Chick-fil-a and the Chain-ification of America

Your tax dollars support big chain businesses, not local shops.

This is Boondoggle, the newsletter about corporations ripping off our states and cities. If you’re not currently a subscriber, please click the green button below to sign up. Thanks!

The town of Mebane, North Carolina, recently approved a joint incentive package with Alamance County to provide about $1 million in incentives for Chick-fil-a to build a new distribution center. That total includes the waiving of regulatory fees, as well as a cash transfer of about $780,000, depending on Chick-fil-a’s total investment in the area. The goal for Chick-fil-a in building its own distribution centers is reportedly to cut other logistics and distribution businesses out of the equation in favor of handling those tasks itself.

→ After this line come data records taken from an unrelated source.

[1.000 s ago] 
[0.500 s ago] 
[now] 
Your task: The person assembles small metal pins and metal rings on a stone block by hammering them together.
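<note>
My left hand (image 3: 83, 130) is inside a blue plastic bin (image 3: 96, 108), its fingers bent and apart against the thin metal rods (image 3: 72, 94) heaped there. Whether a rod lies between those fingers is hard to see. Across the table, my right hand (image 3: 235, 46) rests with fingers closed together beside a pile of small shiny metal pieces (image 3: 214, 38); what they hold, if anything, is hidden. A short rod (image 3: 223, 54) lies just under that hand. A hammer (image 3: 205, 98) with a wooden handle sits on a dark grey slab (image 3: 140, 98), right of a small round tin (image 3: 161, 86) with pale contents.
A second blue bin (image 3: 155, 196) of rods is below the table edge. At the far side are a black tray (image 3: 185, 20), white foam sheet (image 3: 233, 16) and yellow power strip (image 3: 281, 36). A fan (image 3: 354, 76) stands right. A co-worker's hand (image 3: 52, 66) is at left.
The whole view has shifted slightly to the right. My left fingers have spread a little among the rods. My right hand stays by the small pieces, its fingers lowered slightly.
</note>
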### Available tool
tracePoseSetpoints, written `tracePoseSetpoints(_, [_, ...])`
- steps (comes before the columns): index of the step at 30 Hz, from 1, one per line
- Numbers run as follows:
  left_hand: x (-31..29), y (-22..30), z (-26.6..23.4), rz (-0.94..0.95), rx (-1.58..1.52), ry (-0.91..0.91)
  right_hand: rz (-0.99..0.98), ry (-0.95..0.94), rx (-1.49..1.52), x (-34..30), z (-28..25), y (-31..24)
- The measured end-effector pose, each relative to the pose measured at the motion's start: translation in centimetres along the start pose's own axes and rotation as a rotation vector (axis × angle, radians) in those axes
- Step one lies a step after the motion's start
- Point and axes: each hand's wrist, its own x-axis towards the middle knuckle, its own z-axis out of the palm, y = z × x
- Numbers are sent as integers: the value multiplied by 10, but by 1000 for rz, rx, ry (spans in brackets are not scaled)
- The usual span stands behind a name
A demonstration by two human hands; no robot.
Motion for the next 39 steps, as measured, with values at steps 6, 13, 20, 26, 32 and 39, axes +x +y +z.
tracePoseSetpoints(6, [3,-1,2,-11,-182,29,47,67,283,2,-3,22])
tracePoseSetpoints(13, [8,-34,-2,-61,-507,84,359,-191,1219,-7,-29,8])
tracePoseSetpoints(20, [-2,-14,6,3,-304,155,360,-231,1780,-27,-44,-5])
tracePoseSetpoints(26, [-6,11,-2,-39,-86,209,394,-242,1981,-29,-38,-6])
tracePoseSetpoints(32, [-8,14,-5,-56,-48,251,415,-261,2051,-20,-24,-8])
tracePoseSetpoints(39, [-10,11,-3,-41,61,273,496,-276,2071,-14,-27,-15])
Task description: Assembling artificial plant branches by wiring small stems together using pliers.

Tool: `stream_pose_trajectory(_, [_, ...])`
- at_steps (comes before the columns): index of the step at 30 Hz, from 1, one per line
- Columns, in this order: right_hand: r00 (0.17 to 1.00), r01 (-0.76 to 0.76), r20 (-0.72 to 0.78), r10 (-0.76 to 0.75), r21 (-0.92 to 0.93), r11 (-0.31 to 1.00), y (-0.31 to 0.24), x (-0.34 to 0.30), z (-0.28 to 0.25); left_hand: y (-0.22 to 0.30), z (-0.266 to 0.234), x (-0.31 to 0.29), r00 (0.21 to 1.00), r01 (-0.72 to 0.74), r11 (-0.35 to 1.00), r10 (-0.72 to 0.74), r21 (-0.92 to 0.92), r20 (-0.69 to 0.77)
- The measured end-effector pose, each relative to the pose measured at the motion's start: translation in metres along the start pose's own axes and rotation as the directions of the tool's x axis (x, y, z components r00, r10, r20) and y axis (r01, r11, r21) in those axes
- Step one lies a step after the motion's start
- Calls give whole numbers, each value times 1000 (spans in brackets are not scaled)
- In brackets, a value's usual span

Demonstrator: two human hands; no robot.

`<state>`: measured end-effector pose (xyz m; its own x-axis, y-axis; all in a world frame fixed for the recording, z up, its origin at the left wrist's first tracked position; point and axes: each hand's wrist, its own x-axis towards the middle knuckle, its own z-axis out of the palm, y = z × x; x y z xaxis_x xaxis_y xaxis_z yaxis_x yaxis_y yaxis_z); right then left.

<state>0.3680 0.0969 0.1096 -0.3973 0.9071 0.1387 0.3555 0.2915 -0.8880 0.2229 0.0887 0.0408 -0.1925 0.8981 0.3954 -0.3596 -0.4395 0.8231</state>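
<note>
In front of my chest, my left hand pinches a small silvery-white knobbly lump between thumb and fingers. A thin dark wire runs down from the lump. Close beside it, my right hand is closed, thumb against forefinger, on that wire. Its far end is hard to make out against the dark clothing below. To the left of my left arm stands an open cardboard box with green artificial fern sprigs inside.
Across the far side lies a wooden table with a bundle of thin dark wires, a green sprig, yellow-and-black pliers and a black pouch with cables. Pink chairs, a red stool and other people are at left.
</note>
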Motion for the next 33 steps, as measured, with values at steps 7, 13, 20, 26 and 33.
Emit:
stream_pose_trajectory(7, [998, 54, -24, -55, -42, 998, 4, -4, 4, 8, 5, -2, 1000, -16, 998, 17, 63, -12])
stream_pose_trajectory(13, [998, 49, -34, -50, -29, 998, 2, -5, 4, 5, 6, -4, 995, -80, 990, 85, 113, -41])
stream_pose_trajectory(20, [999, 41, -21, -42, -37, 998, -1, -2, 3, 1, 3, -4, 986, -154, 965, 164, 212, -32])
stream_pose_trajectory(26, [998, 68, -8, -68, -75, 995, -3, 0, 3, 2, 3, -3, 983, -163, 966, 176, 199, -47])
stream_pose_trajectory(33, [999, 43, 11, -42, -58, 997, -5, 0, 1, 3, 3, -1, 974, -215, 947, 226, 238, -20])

There are a couple of problematic aspects to deals like this one, beyond the simple absurdity of subsidizing one of the most dominant brands in American fast food, which increased its profits by 54 percent last year on $3.8 billion in revenue, and generates more revenue per restaurant than any other American fast food chain.

First, it’s the government helping Chick-fil-a empire build by potentially aiding it with a move into new lines of business. It’s not hard to imagine the company becoming a logistics power in addition to a fast food chain, someday, thanks to the support it received building out its network. But that’s just a bit of conjecture.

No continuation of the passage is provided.